What the exercise asks => Among the following entries, how many lines hold the string "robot"? State only the number.

☆ ☆ ☆ ☆ ☆

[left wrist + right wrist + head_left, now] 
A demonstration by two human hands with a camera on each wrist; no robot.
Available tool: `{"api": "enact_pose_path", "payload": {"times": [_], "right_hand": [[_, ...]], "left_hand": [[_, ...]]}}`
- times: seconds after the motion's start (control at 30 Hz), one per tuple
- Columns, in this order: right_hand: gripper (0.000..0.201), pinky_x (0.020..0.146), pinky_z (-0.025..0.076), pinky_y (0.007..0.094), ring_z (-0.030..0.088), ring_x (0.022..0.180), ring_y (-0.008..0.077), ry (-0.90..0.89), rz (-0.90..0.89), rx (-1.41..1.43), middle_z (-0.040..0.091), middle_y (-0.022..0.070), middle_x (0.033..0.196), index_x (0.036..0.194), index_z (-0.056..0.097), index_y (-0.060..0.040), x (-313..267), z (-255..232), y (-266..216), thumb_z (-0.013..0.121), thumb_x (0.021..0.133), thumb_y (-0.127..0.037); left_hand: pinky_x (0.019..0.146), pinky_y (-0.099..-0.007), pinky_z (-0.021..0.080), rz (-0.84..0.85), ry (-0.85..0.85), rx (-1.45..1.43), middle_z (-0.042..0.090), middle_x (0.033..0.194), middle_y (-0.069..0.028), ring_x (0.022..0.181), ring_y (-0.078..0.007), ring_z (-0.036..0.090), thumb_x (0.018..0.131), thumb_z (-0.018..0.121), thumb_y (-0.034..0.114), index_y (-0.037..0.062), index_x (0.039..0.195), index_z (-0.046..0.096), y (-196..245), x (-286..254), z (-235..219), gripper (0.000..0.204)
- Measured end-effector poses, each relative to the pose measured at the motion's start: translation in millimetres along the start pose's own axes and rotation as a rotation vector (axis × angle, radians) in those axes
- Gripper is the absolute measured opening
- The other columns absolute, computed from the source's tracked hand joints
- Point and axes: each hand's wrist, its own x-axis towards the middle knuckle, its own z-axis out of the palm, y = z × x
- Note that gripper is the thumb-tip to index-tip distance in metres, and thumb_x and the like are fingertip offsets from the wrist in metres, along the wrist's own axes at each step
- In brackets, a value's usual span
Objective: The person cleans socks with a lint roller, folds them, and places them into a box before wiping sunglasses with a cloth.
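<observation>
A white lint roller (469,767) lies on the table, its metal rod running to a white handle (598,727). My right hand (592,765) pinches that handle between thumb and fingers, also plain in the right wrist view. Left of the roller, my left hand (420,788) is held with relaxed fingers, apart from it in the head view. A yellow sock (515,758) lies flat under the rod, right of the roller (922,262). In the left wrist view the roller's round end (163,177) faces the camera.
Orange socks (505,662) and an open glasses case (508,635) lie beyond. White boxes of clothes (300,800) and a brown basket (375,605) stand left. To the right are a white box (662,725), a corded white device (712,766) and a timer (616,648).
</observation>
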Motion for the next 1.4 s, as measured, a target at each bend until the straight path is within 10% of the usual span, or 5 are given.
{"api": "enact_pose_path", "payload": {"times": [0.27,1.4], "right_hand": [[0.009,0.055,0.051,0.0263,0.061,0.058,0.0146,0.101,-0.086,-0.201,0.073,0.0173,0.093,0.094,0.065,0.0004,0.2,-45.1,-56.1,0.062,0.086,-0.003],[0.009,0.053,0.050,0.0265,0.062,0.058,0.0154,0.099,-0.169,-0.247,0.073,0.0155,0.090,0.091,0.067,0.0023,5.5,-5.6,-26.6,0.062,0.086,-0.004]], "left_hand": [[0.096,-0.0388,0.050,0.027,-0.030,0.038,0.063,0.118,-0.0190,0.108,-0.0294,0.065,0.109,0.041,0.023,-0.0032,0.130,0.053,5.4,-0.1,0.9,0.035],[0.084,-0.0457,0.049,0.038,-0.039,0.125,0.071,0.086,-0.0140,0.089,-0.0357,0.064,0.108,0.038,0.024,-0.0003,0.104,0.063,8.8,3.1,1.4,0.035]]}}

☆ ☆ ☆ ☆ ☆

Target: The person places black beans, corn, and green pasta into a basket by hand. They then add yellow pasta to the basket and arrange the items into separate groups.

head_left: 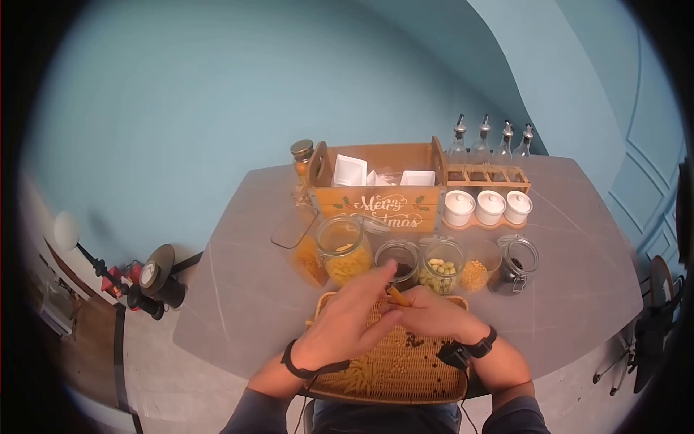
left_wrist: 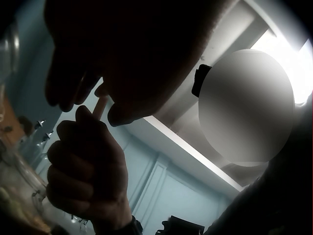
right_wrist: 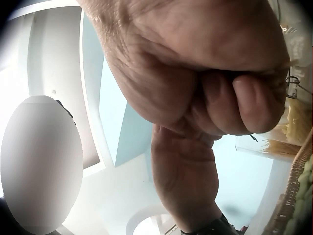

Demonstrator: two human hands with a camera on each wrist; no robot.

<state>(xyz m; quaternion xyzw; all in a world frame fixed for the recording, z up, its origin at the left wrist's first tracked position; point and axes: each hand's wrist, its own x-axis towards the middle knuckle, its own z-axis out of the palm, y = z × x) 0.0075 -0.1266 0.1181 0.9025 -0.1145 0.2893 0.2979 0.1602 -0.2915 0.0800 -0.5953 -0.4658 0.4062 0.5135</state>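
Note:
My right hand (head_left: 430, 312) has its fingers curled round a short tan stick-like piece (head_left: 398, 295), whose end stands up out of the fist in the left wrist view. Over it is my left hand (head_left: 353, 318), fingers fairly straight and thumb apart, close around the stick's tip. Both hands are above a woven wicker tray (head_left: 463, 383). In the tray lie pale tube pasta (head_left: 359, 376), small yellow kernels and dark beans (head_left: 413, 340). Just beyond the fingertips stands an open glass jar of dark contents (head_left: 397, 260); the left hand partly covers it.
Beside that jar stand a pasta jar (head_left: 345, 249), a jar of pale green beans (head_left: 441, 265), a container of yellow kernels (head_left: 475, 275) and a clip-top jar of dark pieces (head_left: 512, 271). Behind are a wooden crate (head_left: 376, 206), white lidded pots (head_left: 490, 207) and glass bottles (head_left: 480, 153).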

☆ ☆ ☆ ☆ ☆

Task solution => 2